**Problem to solve**
The lines to be set down run from the line containing "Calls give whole" through the final line of the data below; print them exactly and print nothing else.

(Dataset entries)
━━━━━━━━━━━━━━━━

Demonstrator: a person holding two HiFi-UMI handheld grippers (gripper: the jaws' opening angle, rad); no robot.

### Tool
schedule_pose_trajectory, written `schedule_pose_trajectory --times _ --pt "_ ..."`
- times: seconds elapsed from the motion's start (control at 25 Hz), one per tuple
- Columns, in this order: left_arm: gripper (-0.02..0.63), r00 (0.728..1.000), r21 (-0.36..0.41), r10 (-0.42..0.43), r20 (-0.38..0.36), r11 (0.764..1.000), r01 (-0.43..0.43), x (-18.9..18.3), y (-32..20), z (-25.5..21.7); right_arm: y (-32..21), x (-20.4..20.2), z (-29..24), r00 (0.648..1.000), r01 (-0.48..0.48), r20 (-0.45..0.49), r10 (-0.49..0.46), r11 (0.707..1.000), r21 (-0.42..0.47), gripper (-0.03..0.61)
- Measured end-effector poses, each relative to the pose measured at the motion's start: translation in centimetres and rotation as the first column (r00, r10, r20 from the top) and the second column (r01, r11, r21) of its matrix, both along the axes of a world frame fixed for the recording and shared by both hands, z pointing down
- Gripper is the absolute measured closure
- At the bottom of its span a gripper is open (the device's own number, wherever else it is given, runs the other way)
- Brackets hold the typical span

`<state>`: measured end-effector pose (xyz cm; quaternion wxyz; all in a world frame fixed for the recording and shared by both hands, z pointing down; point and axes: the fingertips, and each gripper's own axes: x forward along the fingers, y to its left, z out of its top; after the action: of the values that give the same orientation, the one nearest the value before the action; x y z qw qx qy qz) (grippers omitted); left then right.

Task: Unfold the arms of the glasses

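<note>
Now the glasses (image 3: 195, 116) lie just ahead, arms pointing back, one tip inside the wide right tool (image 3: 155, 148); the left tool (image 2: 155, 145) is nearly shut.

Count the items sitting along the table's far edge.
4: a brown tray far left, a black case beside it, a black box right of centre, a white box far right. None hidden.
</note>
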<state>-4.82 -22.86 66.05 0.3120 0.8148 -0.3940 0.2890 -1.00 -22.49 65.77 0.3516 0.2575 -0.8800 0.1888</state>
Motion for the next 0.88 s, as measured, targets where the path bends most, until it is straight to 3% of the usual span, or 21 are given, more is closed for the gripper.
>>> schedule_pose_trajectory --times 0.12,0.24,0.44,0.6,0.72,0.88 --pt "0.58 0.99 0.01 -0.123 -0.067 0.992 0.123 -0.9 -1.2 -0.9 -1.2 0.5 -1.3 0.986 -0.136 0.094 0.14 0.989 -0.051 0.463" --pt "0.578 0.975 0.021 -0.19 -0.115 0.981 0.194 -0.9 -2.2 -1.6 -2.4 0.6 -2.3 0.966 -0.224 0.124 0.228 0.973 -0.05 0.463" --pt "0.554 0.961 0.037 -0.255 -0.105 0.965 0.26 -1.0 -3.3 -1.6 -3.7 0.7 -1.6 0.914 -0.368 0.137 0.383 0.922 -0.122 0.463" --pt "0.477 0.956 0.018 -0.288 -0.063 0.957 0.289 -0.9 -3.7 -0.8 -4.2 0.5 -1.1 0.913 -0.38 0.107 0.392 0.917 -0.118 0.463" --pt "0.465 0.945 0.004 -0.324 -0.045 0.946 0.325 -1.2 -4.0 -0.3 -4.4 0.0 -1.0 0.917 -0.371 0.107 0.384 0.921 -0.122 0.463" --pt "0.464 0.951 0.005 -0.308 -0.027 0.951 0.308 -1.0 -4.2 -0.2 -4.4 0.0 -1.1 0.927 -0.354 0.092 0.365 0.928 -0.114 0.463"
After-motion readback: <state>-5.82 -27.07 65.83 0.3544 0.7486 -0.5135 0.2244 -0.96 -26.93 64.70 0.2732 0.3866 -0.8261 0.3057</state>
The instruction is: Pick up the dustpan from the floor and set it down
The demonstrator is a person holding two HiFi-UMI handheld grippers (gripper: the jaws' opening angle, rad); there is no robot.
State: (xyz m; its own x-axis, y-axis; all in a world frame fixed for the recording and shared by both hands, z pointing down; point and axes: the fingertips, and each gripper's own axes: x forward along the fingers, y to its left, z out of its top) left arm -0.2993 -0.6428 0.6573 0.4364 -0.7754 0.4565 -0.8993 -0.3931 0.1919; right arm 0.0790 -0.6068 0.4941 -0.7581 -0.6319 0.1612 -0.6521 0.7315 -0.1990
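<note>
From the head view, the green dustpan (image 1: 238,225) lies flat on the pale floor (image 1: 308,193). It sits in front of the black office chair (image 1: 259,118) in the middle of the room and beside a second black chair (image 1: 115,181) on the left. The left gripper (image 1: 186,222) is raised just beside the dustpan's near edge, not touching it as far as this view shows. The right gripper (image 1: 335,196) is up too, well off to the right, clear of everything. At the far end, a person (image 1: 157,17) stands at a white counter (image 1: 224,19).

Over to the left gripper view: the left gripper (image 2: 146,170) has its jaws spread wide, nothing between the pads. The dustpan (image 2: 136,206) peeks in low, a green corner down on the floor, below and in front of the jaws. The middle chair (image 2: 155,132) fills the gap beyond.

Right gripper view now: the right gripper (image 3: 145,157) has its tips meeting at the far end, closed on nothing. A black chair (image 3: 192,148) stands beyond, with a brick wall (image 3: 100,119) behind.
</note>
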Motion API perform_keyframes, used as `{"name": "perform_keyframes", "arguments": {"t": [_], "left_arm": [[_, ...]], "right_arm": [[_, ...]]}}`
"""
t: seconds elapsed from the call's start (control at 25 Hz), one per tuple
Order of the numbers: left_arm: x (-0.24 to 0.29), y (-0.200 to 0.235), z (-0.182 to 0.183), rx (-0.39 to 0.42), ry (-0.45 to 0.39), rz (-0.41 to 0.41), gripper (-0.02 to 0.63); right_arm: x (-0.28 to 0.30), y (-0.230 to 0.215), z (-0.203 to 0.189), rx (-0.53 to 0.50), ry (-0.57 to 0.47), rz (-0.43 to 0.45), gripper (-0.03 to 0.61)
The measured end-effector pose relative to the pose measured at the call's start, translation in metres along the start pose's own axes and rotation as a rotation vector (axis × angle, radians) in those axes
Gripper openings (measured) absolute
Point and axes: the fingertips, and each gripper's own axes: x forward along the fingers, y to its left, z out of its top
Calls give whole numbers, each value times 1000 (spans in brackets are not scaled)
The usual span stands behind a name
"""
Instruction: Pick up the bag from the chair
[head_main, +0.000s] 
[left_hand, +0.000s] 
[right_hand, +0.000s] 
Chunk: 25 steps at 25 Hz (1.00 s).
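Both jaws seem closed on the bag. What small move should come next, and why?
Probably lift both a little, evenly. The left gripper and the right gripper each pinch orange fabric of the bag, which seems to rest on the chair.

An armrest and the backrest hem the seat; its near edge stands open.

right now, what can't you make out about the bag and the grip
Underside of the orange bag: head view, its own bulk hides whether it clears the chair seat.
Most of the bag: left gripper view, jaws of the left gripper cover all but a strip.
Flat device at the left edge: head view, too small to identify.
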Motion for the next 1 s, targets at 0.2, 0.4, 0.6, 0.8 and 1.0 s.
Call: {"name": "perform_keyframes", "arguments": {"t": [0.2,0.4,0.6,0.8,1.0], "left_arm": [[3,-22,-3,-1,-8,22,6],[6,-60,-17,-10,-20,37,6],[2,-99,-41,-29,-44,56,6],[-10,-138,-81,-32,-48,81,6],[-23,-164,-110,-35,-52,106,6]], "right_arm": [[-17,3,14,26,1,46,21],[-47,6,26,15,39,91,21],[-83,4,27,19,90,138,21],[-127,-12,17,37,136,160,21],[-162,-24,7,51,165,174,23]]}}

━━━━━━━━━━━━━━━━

**Response**
Calls give whole numbers, each value times 1000 (spans in brackets are not scaled)
The usual span stands behind a name
"""
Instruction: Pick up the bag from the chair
[head_main, +0.000s] 
[left_hand, +0.000s] 
[right_hand, +0.000s] 
Chunk: 25 steps at 25 Hz (1.00 s).
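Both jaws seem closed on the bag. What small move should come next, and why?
Probably lift both a little, evenly. The left gripper and the right gripper each pinch orange fabric of the bag, which seems to rest on the chair.

An armrest and the backrest hem the seat; its near edge stands open.

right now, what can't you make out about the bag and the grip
Underside of the orange bag: head view, its own bulk hides whether it clears the chair seat.
Most of the bag: left gripper view, jaws of the left gripper cover all but a strip.
Flat device at the left edge: head view, too small to identify.
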Motion for the next 1 s, targets at 0.2, 0.4, 0.6, 0.8 and 1.0 s.
Call: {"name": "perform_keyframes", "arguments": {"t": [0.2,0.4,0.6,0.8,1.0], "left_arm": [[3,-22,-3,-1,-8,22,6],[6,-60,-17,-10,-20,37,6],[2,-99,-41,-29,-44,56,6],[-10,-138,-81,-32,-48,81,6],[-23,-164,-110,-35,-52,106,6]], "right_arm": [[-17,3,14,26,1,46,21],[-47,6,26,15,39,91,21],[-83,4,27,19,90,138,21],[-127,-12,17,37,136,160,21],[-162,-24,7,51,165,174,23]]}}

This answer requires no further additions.